Task brief: Two lines mark the range in the entries below: the one holding "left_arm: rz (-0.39" and the one holding "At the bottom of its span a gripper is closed". Set down those two and all lines between them, exactly.

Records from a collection
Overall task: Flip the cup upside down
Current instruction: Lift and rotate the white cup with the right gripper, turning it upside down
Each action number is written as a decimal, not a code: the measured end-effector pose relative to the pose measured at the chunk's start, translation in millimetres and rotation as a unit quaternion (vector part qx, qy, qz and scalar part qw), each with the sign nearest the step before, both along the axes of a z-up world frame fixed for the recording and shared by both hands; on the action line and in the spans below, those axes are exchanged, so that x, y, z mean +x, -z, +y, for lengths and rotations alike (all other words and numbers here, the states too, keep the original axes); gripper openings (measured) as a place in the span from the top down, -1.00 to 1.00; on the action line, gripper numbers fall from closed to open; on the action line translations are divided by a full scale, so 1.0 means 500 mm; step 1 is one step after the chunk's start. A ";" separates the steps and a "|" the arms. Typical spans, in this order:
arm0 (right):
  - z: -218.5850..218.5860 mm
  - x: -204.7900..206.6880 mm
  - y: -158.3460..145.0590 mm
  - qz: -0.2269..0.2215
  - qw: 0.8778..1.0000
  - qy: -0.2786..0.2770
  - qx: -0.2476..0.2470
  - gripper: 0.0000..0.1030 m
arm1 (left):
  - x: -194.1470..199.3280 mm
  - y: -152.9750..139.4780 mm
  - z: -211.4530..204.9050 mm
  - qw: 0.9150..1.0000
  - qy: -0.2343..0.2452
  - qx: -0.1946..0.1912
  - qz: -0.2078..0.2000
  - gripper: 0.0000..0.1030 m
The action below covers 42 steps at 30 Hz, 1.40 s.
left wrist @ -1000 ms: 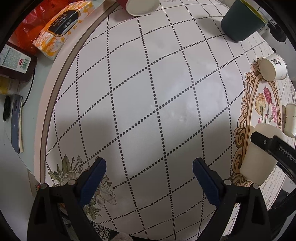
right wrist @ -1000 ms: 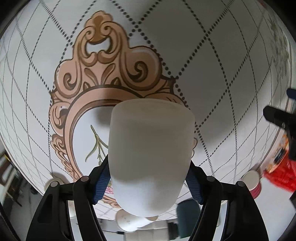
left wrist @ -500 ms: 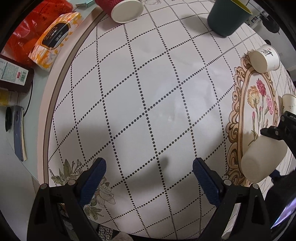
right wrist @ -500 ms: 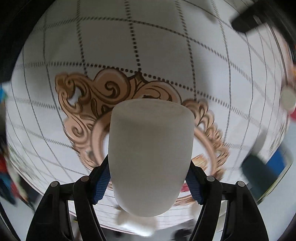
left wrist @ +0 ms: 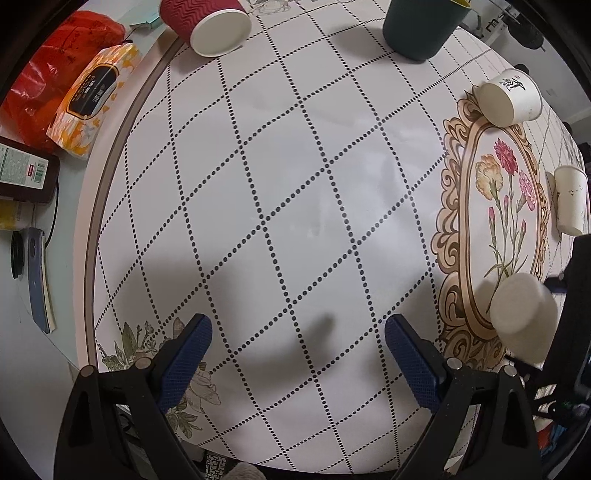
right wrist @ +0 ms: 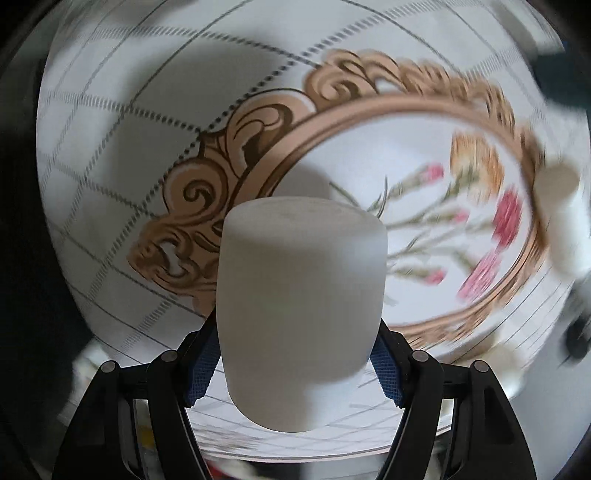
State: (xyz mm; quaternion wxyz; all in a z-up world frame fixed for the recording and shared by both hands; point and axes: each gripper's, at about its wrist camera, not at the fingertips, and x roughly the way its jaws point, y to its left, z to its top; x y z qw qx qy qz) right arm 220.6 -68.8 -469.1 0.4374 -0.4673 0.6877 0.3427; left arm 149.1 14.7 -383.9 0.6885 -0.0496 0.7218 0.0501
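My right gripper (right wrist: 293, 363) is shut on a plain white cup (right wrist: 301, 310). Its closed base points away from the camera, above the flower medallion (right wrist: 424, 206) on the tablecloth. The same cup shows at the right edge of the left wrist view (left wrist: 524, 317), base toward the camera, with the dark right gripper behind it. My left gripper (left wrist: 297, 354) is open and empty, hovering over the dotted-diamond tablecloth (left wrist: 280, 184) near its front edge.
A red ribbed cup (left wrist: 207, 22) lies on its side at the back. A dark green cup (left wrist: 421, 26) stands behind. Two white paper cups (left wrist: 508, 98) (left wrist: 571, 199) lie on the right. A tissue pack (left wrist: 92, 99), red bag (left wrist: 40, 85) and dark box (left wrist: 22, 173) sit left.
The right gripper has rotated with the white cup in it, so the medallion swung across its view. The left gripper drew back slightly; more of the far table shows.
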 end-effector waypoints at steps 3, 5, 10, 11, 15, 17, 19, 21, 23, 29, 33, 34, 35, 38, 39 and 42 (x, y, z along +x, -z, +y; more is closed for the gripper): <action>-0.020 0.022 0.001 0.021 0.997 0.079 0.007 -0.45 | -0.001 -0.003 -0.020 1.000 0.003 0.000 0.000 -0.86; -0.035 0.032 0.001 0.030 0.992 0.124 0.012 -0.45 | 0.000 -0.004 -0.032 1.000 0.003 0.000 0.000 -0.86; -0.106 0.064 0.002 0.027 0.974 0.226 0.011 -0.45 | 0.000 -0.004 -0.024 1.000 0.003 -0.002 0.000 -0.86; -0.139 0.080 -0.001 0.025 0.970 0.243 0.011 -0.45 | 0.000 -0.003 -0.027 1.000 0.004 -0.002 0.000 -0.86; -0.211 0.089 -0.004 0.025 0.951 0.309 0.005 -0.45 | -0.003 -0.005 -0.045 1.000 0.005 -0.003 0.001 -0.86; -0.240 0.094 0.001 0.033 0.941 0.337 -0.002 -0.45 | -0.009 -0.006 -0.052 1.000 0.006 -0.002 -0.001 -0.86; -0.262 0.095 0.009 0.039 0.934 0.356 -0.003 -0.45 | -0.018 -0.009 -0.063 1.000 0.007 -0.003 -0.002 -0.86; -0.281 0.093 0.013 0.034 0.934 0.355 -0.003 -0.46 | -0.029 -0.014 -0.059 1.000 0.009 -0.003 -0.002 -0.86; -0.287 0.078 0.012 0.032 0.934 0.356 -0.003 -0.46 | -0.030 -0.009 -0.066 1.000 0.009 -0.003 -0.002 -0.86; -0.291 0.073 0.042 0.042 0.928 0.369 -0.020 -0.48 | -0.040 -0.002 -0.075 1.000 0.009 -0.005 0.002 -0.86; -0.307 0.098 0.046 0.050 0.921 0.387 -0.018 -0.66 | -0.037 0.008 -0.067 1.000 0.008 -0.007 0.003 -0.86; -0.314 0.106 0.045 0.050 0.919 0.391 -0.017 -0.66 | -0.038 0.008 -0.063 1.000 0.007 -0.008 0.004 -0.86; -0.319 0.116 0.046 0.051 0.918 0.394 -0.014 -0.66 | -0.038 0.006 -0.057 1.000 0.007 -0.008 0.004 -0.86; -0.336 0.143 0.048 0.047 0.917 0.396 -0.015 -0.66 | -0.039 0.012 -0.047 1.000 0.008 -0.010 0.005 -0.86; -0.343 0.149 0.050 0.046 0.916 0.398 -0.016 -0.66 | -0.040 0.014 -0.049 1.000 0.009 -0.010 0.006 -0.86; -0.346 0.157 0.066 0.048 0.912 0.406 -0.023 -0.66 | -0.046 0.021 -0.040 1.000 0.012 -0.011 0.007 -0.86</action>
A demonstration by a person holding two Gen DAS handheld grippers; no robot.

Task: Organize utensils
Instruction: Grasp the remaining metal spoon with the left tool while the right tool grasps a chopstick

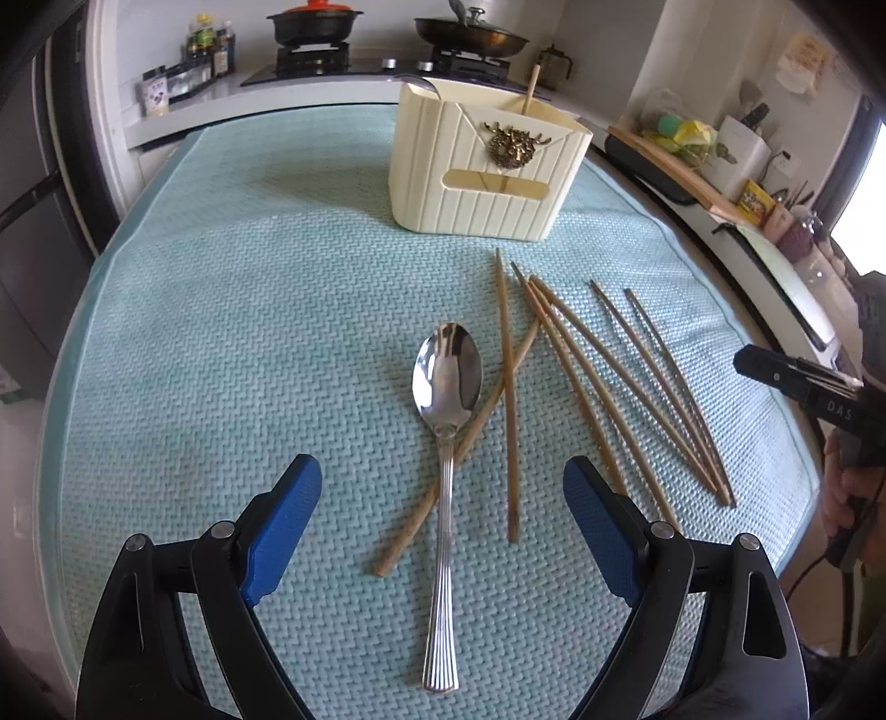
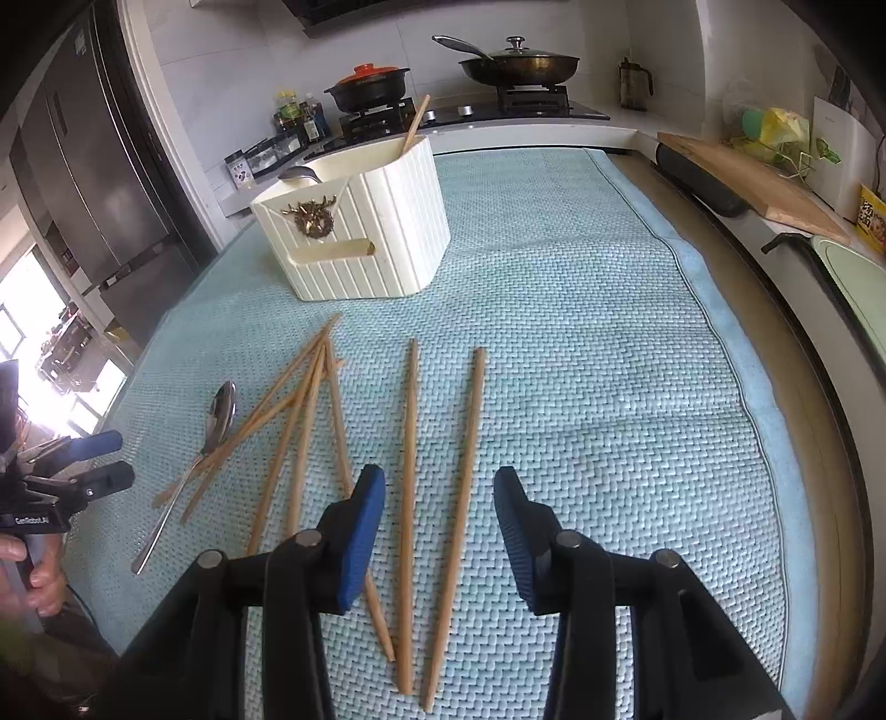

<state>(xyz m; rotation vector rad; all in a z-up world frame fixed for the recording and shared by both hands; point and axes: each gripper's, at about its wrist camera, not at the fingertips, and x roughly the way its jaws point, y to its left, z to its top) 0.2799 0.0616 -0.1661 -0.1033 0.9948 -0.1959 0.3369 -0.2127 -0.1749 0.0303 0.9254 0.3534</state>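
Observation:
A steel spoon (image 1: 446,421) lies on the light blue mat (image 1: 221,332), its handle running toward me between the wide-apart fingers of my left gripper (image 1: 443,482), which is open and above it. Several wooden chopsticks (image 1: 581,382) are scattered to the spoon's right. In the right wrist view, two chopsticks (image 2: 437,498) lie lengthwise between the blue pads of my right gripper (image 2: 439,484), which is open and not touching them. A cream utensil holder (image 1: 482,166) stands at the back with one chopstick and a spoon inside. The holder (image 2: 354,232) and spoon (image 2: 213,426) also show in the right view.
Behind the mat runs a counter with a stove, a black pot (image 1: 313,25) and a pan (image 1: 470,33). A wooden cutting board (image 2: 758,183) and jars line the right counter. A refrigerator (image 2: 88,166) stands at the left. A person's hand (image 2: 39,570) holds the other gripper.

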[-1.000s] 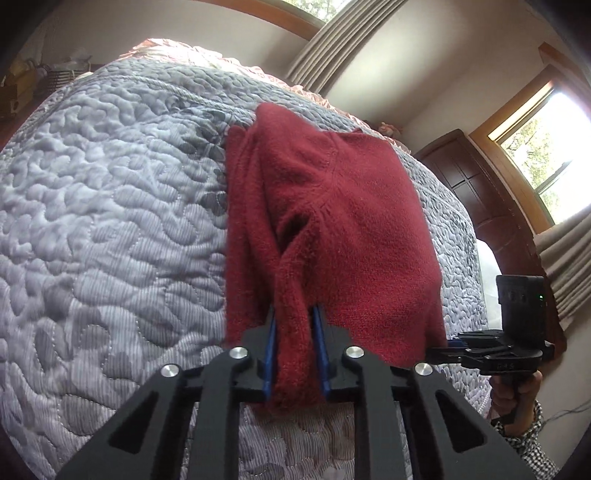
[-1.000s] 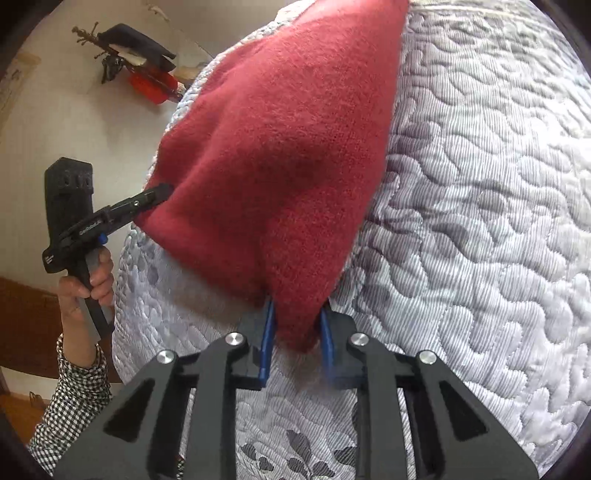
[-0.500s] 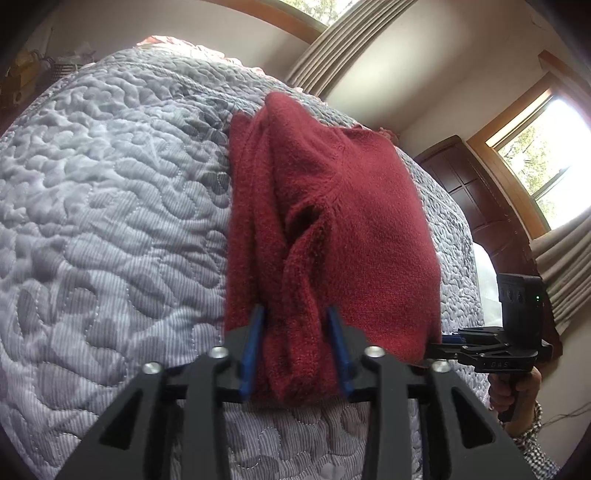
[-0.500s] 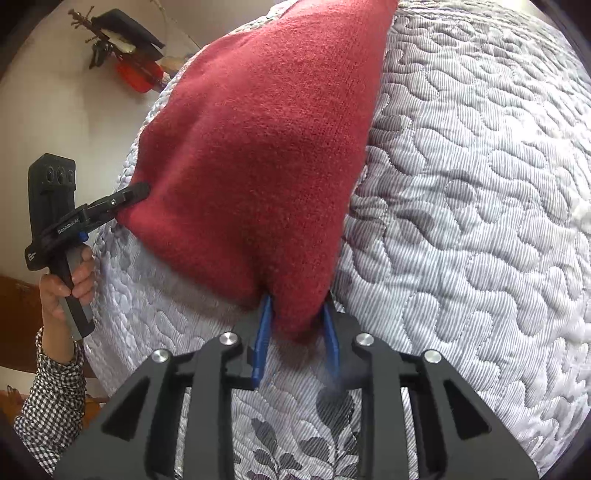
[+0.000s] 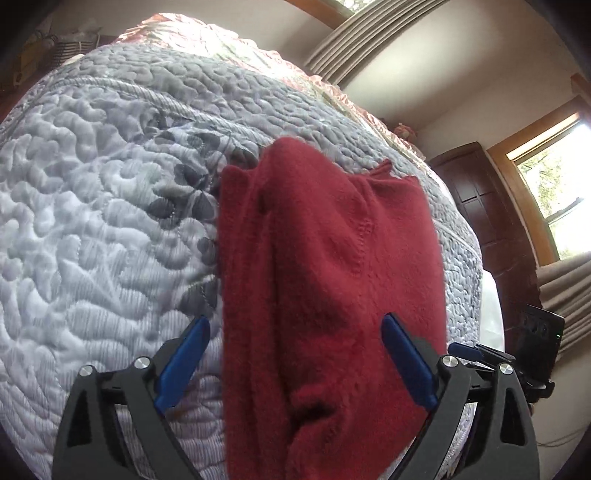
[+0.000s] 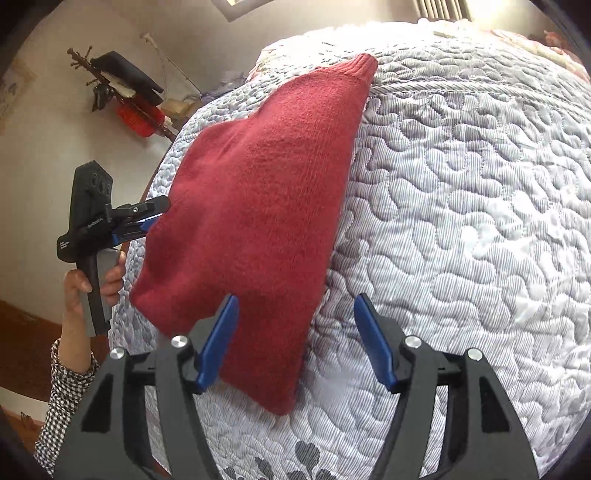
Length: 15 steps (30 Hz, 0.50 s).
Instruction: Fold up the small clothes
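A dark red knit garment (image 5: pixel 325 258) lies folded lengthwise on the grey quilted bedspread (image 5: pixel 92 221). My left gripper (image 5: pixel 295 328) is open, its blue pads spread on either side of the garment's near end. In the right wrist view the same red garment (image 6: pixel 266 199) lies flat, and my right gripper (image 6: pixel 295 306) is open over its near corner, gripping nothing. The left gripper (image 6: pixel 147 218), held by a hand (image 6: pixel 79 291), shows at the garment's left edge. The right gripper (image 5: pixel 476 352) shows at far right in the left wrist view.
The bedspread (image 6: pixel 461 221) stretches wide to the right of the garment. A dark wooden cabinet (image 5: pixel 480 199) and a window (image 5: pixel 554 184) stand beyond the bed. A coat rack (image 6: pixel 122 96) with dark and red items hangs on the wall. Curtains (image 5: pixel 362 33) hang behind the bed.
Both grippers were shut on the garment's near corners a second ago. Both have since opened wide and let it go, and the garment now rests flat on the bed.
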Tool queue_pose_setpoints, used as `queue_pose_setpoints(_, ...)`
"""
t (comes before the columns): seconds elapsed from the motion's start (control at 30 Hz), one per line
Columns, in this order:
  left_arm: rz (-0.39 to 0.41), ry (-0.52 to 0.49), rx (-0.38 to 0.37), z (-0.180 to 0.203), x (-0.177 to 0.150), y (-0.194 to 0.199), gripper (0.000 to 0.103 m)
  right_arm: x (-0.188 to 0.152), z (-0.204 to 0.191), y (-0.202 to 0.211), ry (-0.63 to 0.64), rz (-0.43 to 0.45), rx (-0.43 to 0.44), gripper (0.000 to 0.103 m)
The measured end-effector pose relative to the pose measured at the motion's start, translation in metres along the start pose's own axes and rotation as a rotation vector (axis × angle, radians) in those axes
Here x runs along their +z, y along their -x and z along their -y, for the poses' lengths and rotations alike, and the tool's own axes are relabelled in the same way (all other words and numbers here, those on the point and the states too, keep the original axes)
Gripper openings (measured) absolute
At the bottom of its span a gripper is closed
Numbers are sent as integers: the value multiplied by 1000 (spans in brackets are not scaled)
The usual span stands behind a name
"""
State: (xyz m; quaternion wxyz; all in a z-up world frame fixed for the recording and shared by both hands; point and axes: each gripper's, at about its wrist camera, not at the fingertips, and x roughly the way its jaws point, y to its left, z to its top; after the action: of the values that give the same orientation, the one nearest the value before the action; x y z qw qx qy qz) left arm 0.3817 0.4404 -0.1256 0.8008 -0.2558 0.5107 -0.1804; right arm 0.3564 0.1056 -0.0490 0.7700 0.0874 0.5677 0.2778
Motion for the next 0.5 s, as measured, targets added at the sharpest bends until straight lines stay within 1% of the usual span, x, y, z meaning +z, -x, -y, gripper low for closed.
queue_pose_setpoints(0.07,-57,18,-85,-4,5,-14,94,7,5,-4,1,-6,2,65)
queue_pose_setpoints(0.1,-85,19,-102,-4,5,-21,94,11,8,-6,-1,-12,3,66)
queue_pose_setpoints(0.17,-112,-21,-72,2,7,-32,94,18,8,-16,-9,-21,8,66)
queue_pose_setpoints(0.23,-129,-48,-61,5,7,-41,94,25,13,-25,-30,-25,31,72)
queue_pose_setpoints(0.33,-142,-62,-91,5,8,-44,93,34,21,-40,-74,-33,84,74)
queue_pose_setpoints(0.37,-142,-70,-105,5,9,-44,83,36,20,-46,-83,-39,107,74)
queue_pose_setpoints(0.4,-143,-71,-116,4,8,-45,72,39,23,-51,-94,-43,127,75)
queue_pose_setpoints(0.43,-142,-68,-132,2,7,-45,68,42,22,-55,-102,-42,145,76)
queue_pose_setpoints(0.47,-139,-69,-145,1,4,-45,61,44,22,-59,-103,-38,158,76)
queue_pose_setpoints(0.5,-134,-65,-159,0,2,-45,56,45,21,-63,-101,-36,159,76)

Solution below:
  left_arm: rz (-0.39 to 0.41), ry (-0.52 to 0.49), rx (-0.38 to 0.37), z (-0.180 to 0.203), x (-0.177 to 0.150), y (-0.194 to 0.199), gripper (0.000 to 0.103 m)
  right_arm: x (-0.188 to 0.152), z (-0.204 to 0.191), y (-0.202 to 0.211), ry (-0.63 to 0.64), rz (-0.43 to 0.45), rx (-0.43 to 0.44), gripper (0.000 to 0.103 m)
The measured end-effector pose relative to the pose measured at the motion's start, translation in metres along the start pose's own axes and rotation as a rotation vector (axis × angle, radians) in those axes
Here x runs along their +z, y along their -x and z along their -y, for the poses' lengths and rotations alike, and the tool's own axes are relabelled in the same way (all other words and numbers here, those on the point and the states too, keep the original axes)
Gripper openings (measured) absolute
At the bottom of its span a gripper is closed

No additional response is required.